Two part question. Again. *sigh*

a) That is a TerraTrike Cruiser, a recumbent tadpole trike and a force of awesomeness rivaling that of the Fluffy Goodness itself.

*pause for moan of “whoa…” from all 3.78 readers… *

Totally, dude.

“Recumbent” refers to the seating position, and to the big ol’ honkin’ seat itself. It’s a comfy chair with pedals.

“Tadpole” refers to the shape of the trike – two wheels in front, one in back. A tadpole waving its little tail. Cute, huh?

For bonus points, a trike with one wheel in front and two in back is called a “Delta” trike, as in a triangle, like the Greek letter Delta.

Got that? Good.

TerraTrike is located right here in good ol’ Grand Rapids, where there be some of the nicest people on the planet.

Their fluffy overfloweth with goodness. Amen.

b) If I were to rear-end a semi, the fluffy goodness would be smeared all over the pavement. No, I wouldn’t be laughing.

For more bonus points, the seat of my trike is about 13″ off the ground, which does make for a low view of the world. And sometimes visibility is an issue, which is why I always wear a helmet, have a big, tall flag (or four) waving in the breeze, and use blinky lights to make sure I’m as visible as I can be.

For the record, most of the time folks see the trike and give it a wide berth. I think it’s because they haven’t seen many of these puppies, especially on Leonard Street at 4:30 in the morning. Shame, really…

Next question.

8) Wasn’t that actually a semi-serious answer to a semi-serious question? Isn’t that a personal foul, with a 5 yard penalty?
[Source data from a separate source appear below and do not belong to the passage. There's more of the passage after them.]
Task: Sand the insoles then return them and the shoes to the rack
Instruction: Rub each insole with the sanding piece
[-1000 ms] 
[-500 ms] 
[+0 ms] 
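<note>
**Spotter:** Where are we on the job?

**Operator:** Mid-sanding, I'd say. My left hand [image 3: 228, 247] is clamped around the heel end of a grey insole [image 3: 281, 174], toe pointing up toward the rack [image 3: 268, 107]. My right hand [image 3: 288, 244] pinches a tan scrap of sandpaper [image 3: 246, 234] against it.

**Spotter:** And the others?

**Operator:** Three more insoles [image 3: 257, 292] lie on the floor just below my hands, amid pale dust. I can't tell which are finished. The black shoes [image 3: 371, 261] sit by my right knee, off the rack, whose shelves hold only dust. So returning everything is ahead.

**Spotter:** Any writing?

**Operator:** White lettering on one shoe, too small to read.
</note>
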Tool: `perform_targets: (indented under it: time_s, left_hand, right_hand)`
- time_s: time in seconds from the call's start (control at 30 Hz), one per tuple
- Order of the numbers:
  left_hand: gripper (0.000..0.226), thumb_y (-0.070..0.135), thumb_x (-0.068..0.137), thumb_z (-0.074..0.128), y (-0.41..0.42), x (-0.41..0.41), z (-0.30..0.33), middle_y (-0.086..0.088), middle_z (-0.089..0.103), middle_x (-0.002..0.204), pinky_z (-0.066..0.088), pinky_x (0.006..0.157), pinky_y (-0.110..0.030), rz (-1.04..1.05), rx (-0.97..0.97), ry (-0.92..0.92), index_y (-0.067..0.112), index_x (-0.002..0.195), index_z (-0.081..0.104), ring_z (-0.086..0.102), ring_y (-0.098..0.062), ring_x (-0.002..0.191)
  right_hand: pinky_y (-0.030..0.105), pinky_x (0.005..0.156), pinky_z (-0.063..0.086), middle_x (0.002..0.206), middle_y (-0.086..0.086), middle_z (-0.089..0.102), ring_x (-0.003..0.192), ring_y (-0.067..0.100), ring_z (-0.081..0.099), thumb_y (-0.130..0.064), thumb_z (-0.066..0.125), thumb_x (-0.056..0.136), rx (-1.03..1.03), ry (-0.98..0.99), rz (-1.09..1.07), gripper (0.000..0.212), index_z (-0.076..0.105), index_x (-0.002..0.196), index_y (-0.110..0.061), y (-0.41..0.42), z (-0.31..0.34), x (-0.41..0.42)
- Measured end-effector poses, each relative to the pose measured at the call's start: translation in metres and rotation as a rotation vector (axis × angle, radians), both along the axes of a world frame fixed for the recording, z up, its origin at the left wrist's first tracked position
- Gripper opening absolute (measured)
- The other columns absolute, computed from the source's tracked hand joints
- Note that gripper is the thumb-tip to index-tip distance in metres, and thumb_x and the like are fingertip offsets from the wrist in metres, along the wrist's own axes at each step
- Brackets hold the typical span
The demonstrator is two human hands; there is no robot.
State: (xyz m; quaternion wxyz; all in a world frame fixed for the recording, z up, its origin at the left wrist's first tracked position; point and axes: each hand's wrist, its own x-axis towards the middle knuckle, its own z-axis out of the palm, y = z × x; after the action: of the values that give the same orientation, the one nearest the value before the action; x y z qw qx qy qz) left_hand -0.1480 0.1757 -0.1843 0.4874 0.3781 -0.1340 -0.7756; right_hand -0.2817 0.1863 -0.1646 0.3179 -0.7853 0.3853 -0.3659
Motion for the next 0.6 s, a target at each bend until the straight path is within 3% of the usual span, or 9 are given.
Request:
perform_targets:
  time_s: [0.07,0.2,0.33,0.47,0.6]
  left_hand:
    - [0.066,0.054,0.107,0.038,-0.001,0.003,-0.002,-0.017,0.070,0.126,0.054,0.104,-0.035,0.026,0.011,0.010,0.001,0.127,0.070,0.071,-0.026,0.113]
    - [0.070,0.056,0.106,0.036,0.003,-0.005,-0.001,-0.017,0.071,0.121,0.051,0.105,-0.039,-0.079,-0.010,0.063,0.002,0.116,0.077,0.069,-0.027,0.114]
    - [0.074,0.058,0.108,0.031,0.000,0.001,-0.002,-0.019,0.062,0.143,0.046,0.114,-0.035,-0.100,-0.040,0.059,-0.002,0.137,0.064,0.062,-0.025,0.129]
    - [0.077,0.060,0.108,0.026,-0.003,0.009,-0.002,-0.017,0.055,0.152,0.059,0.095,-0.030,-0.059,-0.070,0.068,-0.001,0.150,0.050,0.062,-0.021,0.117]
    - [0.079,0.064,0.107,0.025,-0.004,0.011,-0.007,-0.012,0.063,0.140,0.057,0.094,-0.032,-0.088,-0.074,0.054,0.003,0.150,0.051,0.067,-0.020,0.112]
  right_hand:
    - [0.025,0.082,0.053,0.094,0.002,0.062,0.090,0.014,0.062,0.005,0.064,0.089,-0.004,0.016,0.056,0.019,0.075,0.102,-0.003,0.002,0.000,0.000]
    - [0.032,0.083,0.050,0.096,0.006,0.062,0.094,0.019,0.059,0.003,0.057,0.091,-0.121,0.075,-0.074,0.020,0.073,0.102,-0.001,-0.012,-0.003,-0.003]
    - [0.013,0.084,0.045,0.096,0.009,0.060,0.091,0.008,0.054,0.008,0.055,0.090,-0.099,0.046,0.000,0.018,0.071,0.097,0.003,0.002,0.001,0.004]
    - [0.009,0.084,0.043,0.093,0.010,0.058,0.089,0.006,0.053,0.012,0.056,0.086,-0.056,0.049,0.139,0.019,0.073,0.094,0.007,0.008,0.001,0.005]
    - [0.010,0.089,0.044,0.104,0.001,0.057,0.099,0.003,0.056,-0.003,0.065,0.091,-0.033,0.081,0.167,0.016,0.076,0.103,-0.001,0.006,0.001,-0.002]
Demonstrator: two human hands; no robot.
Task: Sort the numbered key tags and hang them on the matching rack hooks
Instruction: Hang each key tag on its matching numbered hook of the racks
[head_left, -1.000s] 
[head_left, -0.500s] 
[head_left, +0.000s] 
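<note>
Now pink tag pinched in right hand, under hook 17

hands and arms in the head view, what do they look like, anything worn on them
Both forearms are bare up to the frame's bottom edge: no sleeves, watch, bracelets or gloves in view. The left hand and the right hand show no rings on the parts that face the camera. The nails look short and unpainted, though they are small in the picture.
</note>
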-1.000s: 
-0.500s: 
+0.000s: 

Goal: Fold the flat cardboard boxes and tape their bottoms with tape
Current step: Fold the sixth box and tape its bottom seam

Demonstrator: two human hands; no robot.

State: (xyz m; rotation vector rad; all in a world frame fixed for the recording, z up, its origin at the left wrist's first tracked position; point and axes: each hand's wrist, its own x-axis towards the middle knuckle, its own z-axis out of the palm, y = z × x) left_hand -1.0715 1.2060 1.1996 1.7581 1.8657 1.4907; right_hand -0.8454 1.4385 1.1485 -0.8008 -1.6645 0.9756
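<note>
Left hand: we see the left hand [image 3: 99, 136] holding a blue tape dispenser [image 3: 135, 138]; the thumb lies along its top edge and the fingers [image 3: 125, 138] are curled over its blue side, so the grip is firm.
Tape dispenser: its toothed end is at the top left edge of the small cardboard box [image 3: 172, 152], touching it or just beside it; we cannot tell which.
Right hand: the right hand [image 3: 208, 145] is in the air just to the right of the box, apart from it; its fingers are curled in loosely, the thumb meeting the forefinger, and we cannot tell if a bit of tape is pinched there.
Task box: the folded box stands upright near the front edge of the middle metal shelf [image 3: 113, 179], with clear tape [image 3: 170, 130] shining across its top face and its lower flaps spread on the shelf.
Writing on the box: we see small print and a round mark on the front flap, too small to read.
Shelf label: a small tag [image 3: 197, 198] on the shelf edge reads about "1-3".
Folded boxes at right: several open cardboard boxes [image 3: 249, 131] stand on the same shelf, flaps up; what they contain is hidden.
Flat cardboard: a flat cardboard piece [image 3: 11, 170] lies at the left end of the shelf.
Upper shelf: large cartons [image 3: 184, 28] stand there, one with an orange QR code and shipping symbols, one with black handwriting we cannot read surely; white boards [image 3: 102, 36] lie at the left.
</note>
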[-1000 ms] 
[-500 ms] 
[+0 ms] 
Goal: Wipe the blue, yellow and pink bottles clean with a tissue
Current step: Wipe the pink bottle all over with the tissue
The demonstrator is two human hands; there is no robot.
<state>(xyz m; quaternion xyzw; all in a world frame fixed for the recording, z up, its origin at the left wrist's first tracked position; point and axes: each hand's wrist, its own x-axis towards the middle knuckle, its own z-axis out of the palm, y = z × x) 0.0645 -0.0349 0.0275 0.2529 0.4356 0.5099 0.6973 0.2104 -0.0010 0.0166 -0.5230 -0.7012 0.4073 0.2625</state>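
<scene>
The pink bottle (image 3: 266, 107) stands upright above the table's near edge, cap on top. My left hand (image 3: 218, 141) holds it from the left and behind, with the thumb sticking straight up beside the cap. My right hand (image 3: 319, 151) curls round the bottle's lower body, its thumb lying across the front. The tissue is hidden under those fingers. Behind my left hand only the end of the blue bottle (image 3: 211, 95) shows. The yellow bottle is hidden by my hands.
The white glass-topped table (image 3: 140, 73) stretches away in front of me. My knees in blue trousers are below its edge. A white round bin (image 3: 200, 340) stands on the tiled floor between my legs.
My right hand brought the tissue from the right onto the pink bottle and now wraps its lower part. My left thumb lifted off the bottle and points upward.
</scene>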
*sigh* Two. Part. Question.

a) It was. It happens. Get over it, he said in all goodwill, affection, and brother/sister/personhood.

b) I don’t speak golf. Next question.

9) If a train leaves the station at 5:47am, and…


(Insert sound of question-asking-person being dragged from room, given a slap in the face with a wet badger, and dropped into a pit filled with Beka-flavored gelatin-type-product-that-has-a-brand-name-I-shan’t-mention-here…)

I also don’t speak math. Next question.

10) Are you done?

Yup. The fluffy hath been brung. Go thou and do likewise. Amen.

And Amen.

*ahem* Amen.

What? Are you still here? AAA – MEEENNN!

*cue the organ intro…*

“Take the Fluffy Goodness with you, child of fluffy and of WHOA…”

(Go ahead – try singing it out loud, if you know that hymn – “Take the name of Jesus with you, child of sorrow and of woe.” It works. And you’ll have that stuck in your head for a few moments. Hee hee hee. Once again, the fluffy hath been brung.)

No portion of the preceding may be replicated, duplicated, propagated, disseminated, or perforated without the express consent and permission of The Fluffy Goodness Worldwide Domination Inc. And good luck getting that – they’re not real friendly folks. Seriously.